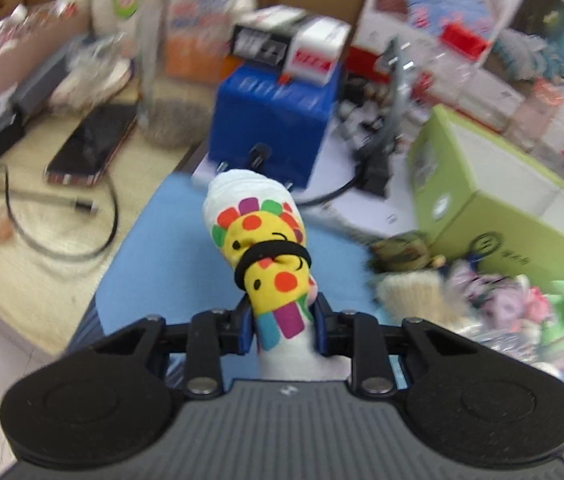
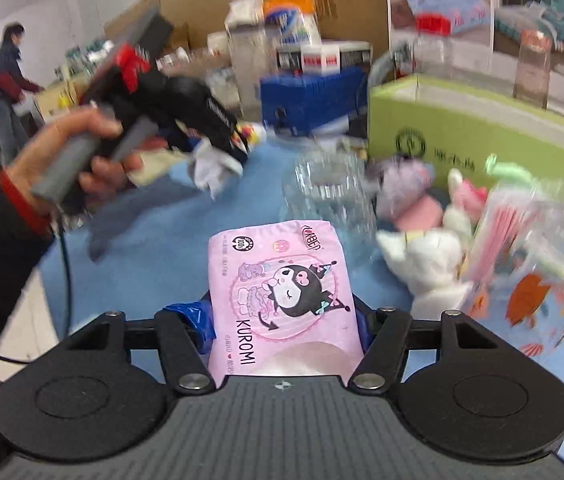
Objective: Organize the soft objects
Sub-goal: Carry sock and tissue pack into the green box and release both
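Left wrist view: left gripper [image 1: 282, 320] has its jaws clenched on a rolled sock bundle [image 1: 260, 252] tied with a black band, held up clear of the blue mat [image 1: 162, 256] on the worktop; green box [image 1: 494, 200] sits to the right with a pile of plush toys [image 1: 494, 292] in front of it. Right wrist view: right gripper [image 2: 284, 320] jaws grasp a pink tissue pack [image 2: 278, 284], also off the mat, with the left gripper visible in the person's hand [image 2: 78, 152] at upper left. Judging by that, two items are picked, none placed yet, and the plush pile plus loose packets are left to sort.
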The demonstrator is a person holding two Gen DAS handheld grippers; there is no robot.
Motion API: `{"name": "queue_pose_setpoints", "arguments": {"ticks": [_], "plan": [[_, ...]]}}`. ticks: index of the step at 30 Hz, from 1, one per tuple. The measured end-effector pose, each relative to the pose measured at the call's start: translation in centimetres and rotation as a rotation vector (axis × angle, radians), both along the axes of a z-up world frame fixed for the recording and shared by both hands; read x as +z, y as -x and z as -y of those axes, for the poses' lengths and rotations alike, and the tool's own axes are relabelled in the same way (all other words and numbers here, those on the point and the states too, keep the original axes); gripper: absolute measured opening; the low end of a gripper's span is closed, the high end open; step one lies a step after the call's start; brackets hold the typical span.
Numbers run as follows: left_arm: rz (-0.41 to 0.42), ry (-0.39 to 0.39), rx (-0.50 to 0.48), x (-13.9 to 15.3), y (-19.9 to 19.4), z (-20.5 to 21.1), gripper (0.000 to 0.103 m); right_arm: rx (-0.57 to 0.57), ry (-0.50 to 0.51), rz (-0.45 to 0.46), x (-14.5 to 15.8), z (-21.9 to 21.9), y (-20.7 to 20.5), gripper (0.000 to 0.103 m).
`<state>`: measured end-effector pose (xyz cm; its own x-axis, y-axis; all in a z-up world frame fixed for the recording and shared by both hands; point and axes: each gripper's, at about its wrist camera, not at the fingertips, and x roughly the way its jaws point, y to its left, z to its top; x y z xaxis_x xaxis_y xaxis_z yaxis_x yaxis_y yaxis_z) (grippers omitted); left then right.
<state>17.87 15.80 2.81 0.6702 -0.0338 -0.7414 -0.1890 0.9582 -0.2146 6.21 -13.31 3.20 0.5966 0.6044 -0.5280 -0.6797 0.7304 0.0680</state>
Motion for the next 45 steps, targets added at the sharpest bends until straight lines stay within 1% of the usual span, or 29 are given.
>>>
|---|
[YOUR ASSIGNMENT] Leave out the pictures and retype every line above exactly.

[WORKED SOLUTION]
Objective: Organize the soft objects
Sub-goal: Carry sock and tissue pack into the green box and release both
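Left wrist view: left gripper [image 1: 282, 320] has its jaws clenched on a rolled sock bundle [image 1: 260, 252] tied with a black band, held up clear of the blue mat [image 1: 162, 256] on the worktop; green box [image 1: 494, 200] sits to the right with a pile of plush toys [image 1: 494, 292] in front of it. Right wrist view: right gripper [image 2: 284, 320] jaws grasp a pink tissue pack [image 2: 278, 284], also off the mat, with the left gripper visible in the person's hand [image 2: 78, 152] at upper left. Judging by that, two items are picked, none placed yet, and the plush pile plus loose packets are left to sort.
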The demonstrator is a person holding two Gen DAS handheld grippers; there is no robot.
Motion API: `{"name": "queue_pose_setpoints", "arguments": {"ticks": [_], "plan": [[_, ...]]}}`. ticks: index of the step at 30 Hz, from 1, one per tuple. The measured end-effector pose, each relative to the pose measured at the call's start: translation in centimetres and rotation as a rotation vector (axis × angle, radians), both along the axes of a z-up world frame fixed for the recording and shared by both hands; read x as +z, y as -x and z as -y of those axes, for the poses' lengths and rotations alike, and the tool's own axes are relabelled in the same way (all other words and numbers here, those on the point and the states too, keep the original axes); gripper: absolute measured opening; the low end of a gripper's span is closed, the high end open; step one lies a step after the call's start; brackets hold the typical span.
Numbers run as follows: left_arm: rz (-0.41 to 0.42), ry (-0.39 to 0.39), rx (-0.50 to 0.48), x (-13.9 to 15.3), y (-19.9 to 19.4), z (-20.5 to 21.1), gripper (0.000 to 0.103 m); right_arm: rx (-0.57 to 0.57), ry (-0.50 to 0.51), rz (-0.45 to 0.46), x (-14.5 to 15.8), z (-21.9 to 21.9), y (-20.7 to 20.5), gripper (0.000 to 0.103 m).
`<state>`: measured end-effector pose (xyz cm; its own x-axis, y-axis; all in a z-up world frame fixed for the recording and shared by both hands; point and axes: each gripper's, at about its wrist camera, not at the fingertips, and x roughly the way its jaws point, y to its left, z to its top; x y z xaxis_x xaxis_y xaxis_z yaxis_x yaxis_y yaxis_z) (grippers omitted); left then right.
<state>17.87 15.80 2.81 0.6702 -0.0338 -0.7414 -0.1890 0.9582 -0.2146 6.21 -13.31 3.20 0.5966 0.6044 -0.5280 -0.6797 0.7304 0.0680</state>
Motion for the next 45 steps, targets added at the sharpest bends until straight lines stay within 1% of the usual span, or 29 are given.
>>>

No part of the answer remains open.